But after marriage when I visited my  hubby’s  homeland, Mumbai, I saw everybody bring Ganesh  idol during this  festival and keep and worship in home for 1.5,3,5, or 7days and after that they take him on a  procession and immerse him in sea or  river called visrajan.  I admire the passion of celebrating this festival. Even though there is lot of noise pollution, still it is really fun as everybody busy cooking, worshipping the God at same passion throughout the country.
I have already blogged about my mother’s version of making this sweet, but this time I wanted to make Maharashtrian Ukadiche  Modak, the  same as  south Indian sweet Kozhukattai, but in their sweet filling they add poppy seeds  along with beautiful outer covering.  However, I am failed to make the artistic outer cover, made my version of ukadiche modak with coconut-jaggery-poppy seeds filling.  Original ratio of filling should be double the amount of outer cover. I made   3/4   of filling, yes it is delicious, poppy seeds added an extra crunch. You can increase the filling amount if you have a sweet tooth.
My princess is only interested in fillings and   not the outer cover, so she makes a hole in the middle and cleans up the filling and give me or hubby the outer covering with an expression in her face, that I  am done do whatever you want with rest?
Try this if you want a snack which is really gluten and vegan free.  Here goes the recipe.
Grab everything from your pantry.
 First make filling .Roast poppy seeds in a sauce pan and set aside.
Heat jaggery in a sauce pot with ¼ cup and once it is melted strain jaggery water for impurities. Bring back to heat once again when water starts of dries up add coconut,  cook until they become thick mass. It took about   5 minutes. Add crushed cardamom and roasted poppy seeds switch off the flame and set aside.
 Divide the sweet filling into 9 equal pieces and roll them into balls.
 Once the filling is done, start making outer covering.
Heat 3/4 cup water in sauce pot and when it starts boiling add oil, salt and rice flour, mix everything and remove from fire.
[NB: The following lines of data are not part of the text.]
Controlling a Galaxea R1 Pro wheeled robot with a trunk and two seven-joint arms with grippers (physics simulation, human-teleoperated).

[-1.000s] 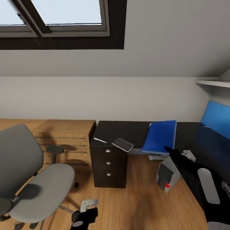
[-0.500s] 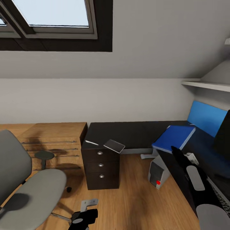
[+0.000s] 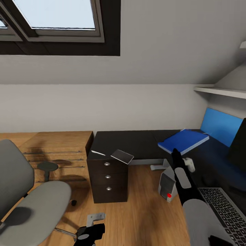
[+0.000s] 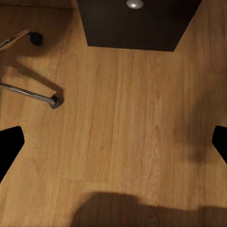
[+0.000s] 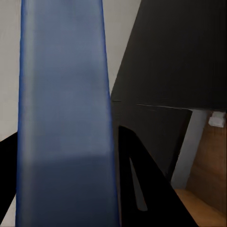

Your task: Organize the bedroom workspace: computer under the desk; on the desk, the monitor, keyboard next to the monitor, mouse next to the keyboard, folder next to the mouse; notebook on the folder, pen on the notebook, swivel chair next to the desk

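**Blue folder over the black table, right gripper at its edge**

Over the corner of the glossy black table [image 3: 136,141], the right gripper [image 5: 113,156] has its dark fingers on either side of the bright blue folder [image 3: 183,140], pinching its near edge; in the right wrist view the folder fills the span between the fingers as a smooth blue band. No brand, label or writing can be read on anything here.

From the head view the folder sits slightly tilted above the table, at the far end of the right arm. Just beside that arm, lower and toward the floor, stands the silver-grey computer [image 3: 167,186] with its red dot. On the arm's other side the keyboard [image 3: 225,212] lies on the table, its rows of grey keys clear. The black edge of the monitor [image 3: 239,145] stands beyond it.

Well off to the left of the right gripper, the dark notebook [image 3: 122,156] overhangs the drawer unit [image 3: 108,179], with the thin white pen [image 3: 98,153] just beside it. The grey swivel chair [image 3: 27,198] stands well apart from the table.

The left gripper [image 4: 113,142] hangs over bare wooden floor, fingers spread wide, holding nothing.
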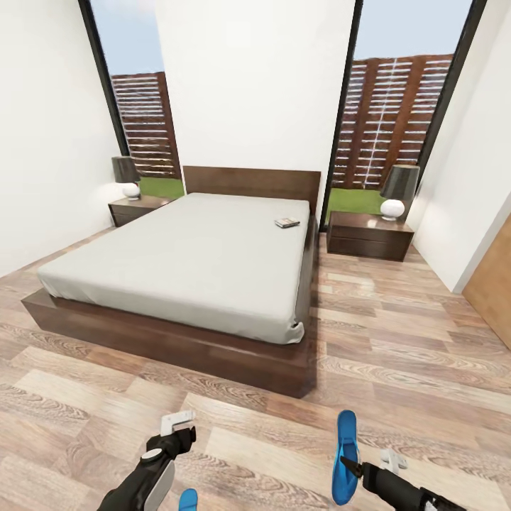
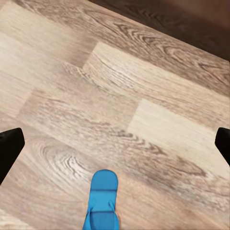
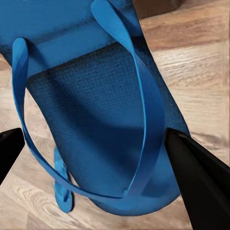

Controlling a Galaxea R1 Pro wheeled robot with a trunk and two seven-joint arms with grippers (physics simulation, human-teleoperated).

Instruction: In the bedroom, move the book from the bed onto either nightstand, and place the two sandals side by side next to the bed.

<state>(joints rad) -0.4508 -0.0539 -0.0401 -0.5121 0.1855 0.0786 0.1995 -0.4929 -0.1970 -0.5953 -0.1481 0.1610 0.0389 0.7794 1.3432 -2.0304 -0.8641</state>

Once it is cool enough to touch knead well and make soft dough and set aside.

When you are ready to make sweet kozhukattai, divide rice dough into 9 equal pieces and gradually make thin disc with center being thicker and sides get thinner.  Use water and oil to rub hand to prevent dough from sticking. Once it is 2.5 to 3 inches disc then places the filling and cover completely and makes a ball.  Finish the rest of the dough in the same way.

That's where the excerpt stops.